About me
I am a postdoctoral researcher specializing in machine learning, Bayesian inference, and high-performance computing, applied to large-scale scientific datasets. My work sits at the intersection of ML and physics: I build neural network surrogate models, probabilistic inference pipelines, and GPU-accelerated software to extract insight from cosmological observations and simulations.

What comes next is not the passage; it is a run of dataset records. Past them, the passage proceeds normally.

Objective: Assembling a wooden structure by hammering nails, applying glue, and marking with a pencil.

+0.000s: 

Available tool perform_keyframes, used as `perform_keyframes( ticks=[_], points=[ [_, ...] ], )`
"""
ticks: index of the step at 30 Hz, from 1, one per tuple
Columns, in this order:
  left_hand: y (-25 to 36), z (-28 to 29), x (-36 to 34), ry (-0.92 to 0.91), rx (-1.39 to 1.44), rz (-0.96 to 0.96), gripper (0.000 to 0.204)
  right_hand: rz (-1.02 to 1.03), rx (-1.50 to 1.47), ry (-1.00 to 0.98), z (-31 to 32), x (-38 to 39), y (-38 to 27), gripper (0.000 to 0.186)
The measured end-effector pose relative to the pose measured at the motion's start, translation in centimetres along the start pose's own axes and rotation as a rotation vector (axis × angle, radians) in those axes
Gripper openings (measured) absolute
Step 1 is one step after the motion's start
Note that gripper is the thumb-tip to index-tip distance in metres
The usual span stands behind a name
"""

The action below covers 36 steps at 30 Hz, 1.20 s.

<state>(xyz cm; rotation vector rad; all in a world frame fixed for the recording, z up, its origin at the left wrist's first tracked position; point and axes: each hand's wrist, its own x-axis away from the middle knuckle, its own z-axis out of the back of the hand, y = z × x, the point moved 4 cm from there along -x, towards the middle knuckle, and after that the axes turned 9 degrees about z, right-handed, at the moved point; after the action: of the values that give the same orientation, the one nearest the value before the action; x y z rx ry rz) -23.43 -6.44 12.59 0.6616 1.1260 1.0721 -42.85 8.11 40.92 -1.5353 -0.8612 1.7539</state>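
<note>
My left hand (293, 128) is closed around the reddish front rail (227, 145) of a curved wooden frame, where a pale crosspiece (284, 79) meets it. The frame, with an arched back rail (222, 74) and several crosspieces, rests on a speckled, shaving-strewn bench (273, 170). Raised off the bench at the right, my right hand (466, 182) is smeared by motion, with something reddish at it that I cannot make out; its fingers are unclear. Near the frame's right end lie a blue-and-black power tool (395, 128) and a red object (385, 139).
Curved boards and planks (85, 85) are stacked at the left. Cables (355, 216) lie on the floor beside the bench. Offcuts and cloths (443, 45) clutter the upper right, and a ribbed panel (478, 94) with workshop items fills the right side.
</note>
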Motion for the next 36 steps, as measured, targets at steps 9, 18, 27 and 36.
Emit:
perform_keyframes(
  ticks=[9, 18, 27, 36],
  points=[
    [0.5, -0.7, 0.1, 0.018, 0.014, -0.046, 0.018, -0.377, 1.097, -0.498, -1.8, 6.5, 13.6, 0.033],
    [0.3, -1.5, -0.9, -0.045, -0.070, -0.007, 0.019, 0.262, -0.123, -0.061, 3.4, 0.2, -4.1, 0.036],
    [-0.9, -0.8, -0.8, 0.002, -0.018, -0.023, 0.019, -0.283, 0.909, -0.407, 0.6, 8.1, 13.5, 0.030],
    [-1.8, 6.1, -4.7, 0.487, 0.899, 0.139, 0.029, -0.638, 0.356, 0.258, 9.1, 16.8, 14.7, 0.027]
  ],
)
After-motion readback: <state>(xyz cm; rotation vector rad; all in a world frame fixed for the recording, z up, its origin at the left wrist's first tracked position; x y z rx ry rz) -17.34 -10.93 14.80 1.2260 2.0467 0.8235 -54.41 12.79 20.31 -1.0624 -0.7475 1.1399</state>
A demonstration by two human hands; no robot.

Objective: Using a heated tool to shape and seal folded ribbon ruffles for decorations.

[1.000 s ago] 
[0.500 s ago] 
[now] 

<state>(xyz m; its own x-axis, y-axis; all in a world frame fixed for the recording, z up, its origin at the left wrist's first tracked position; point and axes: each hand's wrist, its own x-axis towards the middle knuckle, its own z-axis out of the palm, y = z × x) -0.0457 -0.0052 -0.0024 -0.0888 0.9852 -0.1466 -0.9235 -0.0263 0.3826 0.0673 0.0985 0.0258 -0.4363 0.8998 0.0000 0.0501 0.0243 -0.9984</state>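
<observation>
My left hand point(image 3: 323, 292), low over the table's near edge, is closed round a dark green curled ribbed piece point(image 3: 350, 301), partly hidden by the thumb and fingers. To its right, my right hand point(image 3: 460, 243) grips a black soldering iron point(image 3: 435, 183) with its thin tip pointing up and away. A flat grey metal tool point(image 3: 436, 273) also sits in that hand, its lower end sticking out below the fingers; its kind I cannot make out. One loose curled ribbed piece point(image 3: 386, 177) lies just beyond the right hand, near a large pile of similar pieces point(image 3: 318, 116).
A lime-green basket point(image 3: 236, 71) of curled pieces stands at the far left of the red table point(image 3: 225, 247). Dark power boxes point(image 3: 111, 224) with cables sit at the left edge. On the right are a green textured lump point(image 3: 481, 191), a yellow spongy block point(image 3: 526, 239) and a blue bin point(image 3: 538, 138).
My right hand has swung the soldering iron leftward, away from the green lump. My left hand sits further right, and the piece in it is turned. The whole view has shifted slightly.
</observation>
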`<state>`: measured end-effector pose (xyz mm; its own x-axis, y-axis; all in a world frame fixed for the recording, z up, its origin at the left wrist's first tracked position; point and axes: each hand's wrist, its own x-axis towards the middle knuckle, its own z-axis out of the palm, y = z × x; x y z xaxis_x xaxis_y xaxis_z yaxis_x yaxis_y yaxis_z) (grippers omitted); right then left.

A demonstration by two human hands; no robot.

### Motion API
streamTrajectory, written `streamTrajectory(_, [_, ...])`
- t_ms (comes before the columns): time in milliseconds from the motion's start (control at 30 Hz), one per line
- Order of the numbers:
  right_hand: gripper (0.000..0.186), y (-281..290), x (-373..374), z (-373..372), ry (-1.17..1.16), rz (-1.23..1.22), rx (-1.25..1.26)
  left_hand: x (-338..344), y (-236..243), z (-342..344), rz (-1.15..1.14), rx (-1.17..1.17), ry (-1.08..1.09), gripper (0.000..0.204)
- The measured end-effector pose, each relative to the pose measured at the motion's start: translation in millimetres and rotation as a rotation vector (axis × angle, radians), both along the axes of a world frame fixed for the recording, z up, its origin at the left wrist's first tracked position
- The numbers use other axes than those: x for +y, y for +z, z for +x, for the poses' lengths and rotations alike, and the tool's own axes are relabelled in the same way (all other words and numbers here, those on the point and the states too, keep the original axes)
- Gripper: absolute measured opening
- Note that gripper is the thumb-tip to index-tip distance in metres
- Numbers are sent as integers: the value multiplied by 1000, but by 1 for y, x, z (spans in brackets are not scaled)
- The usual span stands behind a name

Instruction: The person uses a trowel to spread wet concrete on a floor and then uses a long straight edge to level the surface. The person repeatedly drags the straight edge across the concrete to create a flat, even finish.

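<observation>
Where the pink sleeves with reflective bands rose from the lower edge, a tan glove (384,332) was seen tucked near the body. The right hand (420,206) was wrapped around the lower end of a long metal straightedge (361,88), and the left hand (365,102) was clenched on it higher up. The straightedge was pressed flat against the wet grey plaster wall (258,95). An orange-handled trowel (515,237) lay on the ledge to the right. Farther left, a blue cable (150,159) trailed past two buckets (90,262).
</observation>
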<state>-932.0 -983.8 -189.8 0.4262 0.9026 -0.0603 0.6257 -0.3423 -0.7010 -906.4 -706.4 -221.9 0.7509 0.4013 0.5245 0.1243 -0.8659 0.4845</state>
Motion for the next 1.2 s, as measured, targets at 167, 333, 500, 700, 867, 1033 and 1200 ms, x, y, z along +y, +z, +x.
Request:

I am currently a postdoc in the Cosmological Physics and Advanced Computing (CPAC) group at Argonne National Laboratory, where I develop and deploy ML-powered models in JAX on multi-node, multi-GPU HPC systems at the Argonne Leadership Computing Facility (ALCF). My current focus is building fast, differentiable surrogate models that replace expensive physics simulations, enabling large-scale Bayesian inference workflows that would otherwise be computationally prohibitive.
Before Argonne, I completed my PhD at the Laboratoire de Physique Subatomique et Cosmologie (Université Grenoble Alpes, France), where I built end-to-end data analysis pipelines for high-resolution telescope observations, notably achieving a ~1000× speedup through software reengineering and algorithmic optimization and leading developments of Monte-Carlo simulation frameworks to validate analysis pipelines.
My research application is cosmology I study galaxy clusters, the largest gravitationally bound structures in the Universe, as probes of fundamental physics. The challenges cosmological analyses present have led me to develop tools in ML, Bayesian statistics, and scientific software engineering.